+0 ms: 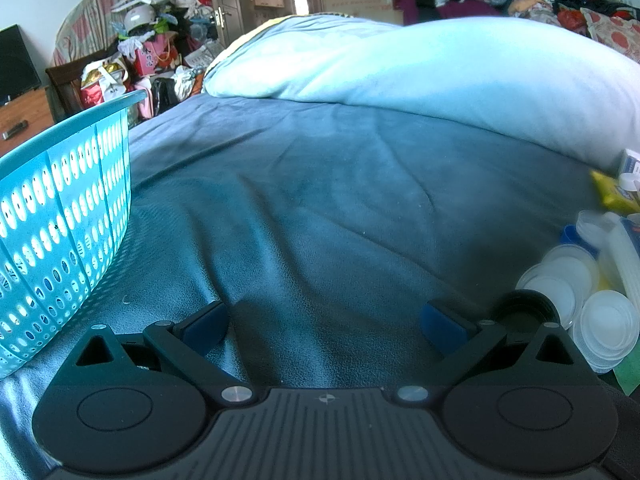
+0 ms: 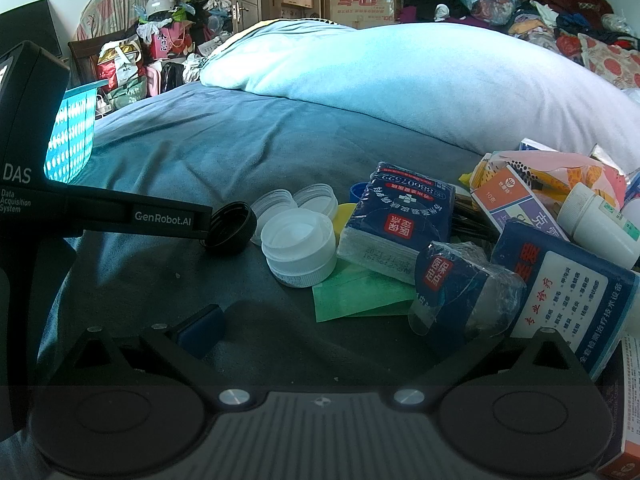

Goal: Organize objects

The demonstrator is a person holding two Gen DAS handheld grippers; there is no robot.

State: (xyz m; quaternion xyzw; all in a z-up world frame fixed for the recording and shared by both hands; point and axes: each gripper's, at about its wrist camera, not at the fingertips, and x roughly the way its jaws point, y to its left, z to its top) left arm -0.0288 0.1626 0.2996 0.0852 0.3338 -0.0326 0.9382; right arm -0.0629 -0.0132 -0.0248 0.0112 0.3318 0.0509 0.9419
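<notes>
Left wrist view, left tongs point(image 1: 326, 322) spread empty, black cap point(image 1: 524, 310) beside, right tongs point(image 2: 320, 332) parted.

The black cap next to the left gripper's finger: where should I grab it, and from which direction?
Grip the black cap across its thin rim wall, one finger inside the hollow and one outside. It lies tilted, open side facing up and toward the cameras, so the near rim is exposed. Probably come from above and the near side with the open left gripper; white caps crowd its right.

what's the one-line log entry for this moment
left gripper: open, empty | right gripper: open, empty | black cap: by left finger | basket: left
</notes>
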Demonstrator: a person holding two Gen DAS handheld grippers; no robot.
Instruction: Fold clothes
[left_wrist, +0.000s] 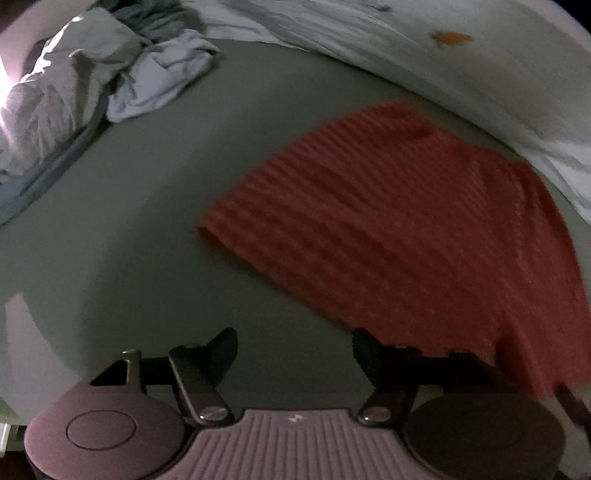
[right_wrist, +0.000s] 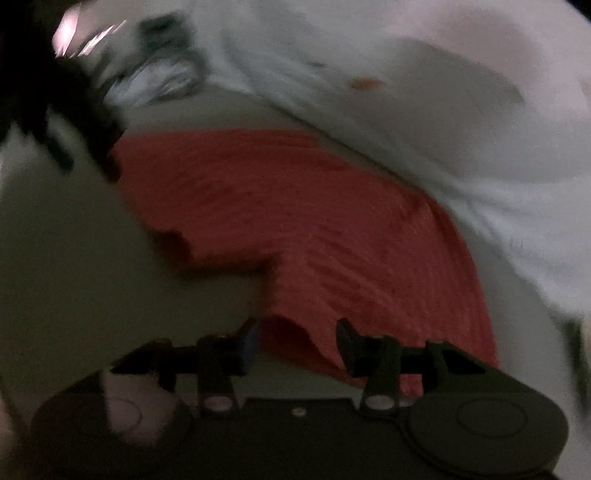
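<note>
A red ribbed knit garment (left_wrist: 388, 229) lies flat on the grey-green bed sheet (left_wrist: 147, 221), right of centre in the left wrist view. My left gripper (left_wrist: 293, 343) is open and empty, just above the sheet at the garment's near edge. In the blurred right wrist view the same garment (right_wrist: 295, 206) fills the middle. My right gripper (right_wrist: 297, 338) is open, its fingers on either side of the garment's near edge, with nothing held.
A heap of white and pale blue clothes (left_wrist: 92, 85) lies at the far left of the bed. A white duvet (left_wrist: 461, 66) with a small orange mark runs along the far and right side. The left gripper's dark body (right_wrist: 55, 110) shows at upper left in the right wrist view.
</note>
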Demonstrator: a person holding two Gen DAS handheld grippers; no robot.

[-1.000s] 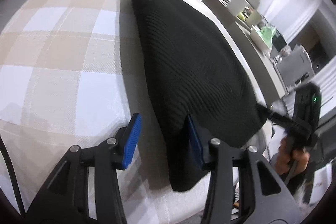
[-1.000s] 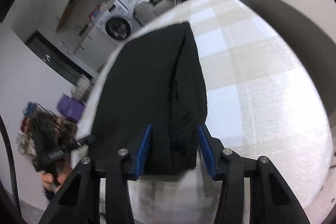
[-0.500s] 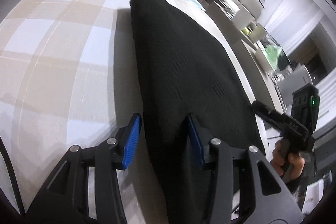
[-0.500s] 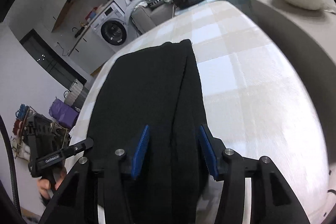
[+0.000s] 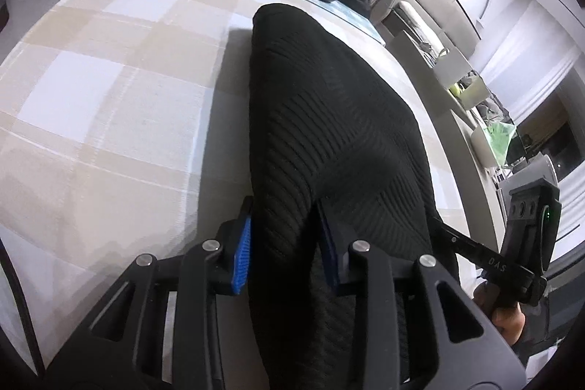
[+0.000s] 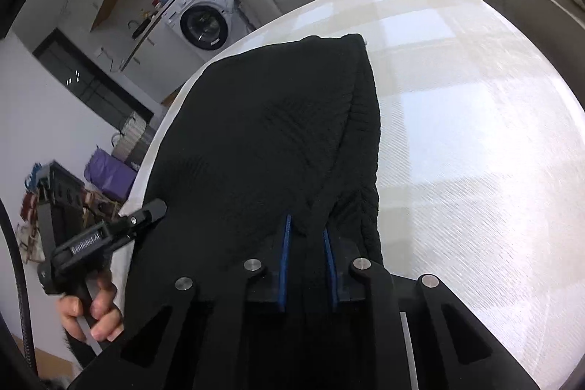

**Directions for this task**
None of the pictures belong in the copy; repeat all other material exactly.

**Your response**
+0 ms: 
+0 ms: 

Goal: Organize objects

The demonstrator is a person holding two Gen DAS handheld grippers; there is no robot.

State: (xyz m; quaternion xyzw; all in a z-up world frame fixed for the recording and shared by both hands; point and axes: each gripper's, at about its wrist camera, not at the fingertips, and x roughly the way its jaws point, y to its left, z to its top) left arm -0.0288 0.1626 0.2996 0.0852 0.3338 -0.0326 0.9382; right arm -0.0629 -0.0132 -0.0248 0.0112 0.3318 0.0509 0.9419
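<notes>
Left wrist view, left tongs point(image 1: 326, 322) spread empty, black cap point(image 1: 524, 310) beside, right tongs point(image 2: 320, 332) parted.

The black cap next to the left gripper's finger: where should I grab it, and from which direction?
Grip the black cap across its thin rim wall, one finger inside the hollow and one outside. It lies tilted, open side facing up and toward the cameras, so the near rim is exposed. Probably come from above and the near side with the open left gripper; white caps crowd its right.

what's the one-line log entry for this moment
left gripper: open, empty | right gripper: open, empty | black cap: by left finger | basket: left
</notes>
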Demonstrator: a person holding two Gen DAS handheld grippers; no robot.
Instruction: Fold clothes
[left_wrist, +0.000s] 
[right_wrist, +0.000s] 
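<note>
A red ribbed knit garment (left_wrist: 388, 229) lies flat on the grey-green bed sheet (left_wrist: 147, 221), right of centre in the left wrist view. My left gripper (left_wrist: 293, 343) is open and empty, just above the sheet at the garment's near edge. In the blurred right wrist view the same garment (right_wrist: 295, 206) fills the middle. My right gripper (right_wrist: 297, 338) is open, its fingers on either side of the garment's near edge, with nothing held.
A heap of white and pale blue clothes (left_wrist: 92, 85) lies at the far left of the bed. A white duvet (left_wrist: 461, 66) with a small orange mark runs along the far and right side. The left gripper's dark body (right_wrist: 55, 110) shows at upper left in the right wrist view.
</note>
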Demonstrator: a person holding two Gen DAS handheld grippers; no robot.

[-1.000s] 
[-1.000s] 
[-0.500s] 
[-0.500s] 
[+0.000s] 
[+0.000s] 

The answer has been fully written out.